Ian was a neighbor and a friend to my kids who lived in Lake Elsinore. He was in high school when they first met him. Jim and his family even attended Ian's high school wrestiling matches. The family joined in block parties and a number of neighborhood activities.
Ian would have been 22 on April 21st. Which is the same birthdate as my sister, Karen, who was killed many years ago in a similar incident. They both had brain damage, were in comas, and eventually were allowed to leave this earth because the damage was too great to move on. Karen was taken off life support and expired on March 30, 1979, and her funeral was on April 6th. Ian passed earlier this week and his funeral will be the 2nd of April. She would have turned 25 that month.
Both too young. Both left this earth life with us wondering what they missed, and what we miss not having them here. Ian touched my family very intensely, and I believe his life, and his death will continue to touch people. I know specifically of a few who are searching for answers in faith for Ian and themselves. Ian sacrificed so often for people he loved, and in death he gave his kidneys and his liver. Another similarity to my sister is that she also gave of herself after death. In her case she gave her eyes and her kidneys. Both families knew that this is what they would WANT to do because that's the kind of people they were.

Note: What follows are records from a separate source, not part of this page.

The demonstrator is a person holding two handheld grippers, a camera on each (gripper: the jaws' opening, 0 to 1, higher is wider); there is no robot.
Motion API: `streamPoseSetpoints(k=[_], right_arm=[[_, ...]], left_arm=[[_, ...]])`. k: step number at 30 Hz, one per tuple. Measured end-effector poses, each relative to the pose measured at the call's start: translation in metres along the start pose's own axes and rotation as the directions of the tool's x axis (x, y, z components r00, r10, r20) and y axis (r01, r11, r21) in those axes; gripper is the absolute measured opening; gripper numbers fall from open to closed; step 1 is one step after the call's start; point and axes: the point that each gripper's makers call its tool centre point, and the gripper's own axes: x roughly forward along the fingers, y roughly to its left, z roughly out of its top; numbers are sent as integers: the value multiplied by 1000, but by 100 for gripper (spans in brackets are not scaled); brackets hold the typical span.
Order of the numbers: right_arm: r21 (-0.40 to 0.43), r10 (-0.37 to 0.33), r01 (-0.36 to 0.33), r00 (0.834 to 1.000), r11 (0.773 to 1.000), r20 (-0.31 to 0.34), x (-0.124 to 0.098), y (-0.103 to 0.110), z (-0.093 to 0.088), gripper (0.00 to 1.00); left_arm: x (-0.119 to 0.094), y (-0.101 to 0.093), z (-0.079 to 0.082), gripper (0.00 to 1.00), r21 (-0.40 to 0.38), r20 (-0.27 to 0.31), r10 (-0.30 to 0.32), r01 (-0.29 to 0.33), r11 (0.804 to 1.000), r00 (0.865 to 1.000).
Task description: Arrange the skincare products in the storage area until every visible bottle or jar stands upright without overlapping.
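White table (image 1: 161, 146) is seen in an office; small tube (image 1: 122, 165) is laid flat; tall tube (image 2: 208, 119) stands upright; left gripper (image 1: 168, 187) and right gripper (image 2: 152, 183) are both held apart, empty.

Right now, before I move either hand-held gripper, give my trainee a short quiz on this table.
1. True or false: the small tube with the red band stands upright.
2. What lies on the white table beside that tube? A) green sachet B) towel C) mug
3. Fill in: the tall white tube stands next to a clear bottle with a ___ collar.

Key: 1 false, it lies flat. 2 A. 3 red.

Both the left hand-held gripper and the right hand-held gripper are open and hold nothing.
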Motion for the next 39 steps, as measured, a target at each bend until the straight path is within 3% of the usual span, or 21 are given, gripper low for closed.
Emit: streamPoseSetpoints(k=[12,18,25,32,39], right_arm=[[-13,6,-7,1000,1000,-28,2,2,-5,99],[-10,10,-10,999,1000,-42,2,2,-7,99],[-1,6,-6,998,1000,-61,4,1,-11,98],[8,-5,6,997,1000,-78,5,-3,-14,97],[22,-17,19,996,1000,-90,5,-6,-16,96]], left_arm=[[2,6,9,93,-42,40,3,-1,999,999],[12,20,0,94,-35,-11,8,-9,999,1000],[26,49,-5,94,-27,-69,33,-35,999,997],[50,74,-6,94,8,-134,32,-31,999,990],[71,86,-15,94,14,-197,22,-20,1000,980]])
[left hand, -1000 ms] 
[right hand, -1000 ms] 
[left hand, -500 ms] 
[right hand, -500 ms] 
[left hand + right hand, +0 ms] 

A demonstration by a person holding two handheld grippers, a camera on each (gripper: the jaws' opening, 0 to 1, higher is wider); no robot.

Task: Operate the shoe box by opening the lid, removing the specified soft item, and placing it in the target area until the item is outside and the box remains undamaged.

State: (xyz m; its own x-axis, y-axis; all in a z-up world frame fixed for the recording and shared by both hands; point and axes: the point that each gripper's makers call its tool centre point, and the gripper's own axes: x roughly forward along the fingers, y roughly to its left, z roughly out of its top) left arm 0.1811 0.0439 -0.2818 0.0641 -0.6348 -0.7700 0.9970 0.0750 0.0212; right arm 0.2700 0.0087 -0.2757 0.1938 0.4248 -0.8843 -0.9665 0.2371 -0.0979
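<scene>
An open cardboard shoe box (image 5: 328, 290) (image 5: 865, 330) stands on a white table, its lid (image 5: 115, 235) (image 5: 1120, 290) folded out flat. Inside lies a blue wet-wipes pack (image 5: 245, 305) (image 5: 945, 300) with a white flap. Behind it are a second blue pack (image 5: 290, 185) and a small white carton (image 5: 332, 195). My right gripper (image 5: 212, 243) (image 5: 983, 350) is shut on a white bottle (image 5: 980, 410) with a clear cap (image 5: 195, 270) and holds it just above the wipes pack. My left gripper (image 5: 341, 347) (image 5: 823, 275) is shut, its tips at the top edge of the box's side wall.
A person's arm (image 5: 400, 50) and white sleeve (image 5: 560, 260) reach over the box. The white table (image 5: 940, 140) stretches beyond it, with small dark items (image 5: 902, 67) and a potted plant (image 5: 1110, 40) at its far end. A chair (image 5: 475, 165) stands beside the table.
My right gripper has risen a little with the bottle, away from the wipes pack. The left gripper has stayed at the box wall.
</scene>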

Apparently another similarity is that Karen and Ian were not innocent in the accidents that took them first into a coma, and then beyond the veil of this life. Karen was driving a shuttle bus at the Salt Lake City Airport, and though she was driving very slow and kept all of her passengers safe, she didn't hook her own seatbelt and when she was hit by a reckless driver she hit the steering wheel leading to her lung, heart, and brain damage. If she had buckled the seat belt she probably would have survived. Ian apparently stepped into the crosswalk before he had the green light and the other driver sped up to beat the yellow light hitting Ian.
In my job as an insurance agent I had the opportunity to talk to teenagers just as they got their licenses. One of the things I talked about, even using my sister's accident as a point, was that you always have to stay in the moment. Will we remember to learn from Ian and Karen to be patient and cautious? A moment made a difference in their lives and made a difference to all of us who love them?
I don't really believe in horoscopes but it was hard not to when I found that Ian and Karen were born on the same day. They had very similar character traits, and I believe and have faith that their spirits will continue to work and move forward on the other side of the veil. I'm grateful for that faith. When my sister died it was the first time my faith was tested. I knew then that I really did have faith in the things I hoped I believed. That same faith helps me with Ian's passing, and hopefully will help me express it to those who wonder "Why?"
Jimmy too. He was 8 years old when Aunt Karen passed away. The casket was open and I gave him the option of saying goodbye to her. He said wisely "It's okay mommy. That isn't Aunt Karen. It's just like a clam leaves the shell behind when he dies. That's just Aunt Karen's shell. She is still with us, and will always be watching over us." I know the loss of his good friend, Ian has been desperately difficult for him emotionally. But Jim understands that there is more. This isn't an end, it is just a new chapter. He will have the opportunity to feel his spirit everyday, and he will see his friend Ian another day. We all can.
Thanks to Hailey for her computer, and her pictures for this blog. Thanks Ian for being the person you have been, for making our lives better because we knew you.